The listing below must be reproduced in full, exactly as written.

★ ★ ★

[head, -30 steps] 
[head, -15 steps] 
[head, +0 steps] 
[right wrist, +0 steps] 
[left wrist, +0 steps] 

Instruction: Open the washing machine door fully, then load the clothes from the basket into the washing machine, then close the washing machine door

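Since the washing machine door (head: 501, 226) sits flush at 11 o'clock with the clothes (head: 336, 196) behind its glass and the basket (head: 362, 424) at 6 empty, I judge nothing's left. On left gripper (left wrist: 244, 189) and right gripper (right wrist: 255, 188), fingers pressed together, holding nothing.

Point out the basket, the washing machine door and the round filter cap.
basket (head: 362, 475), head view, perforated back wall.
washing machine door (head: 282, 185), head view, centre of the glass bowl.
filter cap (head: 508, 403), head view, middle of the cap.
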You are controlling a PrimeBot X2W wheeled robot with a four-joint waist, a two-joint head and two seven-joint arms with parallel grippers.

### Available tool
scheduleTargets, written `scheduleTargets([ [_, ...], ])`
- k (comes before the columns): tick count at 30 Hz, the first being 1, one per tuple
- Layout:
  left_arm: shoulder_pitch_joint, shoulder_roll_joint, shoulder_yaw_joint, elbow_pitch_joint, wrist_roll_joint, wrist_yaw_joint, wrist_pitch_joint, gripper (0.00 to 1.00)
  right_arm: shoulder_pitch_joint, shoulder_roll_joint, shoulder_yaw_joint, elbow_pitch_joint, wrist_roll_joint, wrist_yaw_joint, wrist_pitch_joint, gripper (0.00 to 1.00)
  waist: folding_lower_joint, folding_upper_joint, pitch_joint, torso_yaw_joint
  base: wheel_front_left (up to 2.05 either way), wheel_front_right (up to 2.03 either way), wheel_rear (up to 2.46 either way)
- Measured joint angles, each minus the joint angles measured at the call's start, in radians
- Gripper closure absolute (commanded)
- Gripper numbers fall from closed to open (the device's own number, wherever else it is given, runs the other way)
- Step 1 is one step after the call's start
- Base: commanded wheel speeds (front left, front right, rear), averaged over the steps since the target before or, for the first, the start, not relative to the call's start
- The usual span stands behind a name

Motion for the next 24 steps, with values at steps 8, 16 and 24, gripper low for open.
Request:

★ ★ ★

Answer to this problem.
[head, -30 steps] 
[head, -15 steps] 
[head, +0 steps] 
[right wrist, +0 steps] 
[left wrist, +0 steps] 

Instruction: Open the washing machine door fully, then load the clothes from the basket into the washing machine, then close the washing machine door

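Since the washing machine door (head: 501, 226) sits flush at 11 o'clock with the clothes (head: 336, 196) behind its glass and the basket (head: 362, 424) at 6 empty, I judge nothing's left. On left gripper (left wrist: 244, 189) and right gripper (right wrist: 255, 188), fingers pressed together, holding nothing.

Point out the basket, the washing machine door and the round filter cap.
basket (head: 362, 475), head view, perforated back wall.
washing machine door (head: 282, 185), head view, centre of the glass bowl.
filter cap (head: 508, 403), head view, middle of the cap.
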You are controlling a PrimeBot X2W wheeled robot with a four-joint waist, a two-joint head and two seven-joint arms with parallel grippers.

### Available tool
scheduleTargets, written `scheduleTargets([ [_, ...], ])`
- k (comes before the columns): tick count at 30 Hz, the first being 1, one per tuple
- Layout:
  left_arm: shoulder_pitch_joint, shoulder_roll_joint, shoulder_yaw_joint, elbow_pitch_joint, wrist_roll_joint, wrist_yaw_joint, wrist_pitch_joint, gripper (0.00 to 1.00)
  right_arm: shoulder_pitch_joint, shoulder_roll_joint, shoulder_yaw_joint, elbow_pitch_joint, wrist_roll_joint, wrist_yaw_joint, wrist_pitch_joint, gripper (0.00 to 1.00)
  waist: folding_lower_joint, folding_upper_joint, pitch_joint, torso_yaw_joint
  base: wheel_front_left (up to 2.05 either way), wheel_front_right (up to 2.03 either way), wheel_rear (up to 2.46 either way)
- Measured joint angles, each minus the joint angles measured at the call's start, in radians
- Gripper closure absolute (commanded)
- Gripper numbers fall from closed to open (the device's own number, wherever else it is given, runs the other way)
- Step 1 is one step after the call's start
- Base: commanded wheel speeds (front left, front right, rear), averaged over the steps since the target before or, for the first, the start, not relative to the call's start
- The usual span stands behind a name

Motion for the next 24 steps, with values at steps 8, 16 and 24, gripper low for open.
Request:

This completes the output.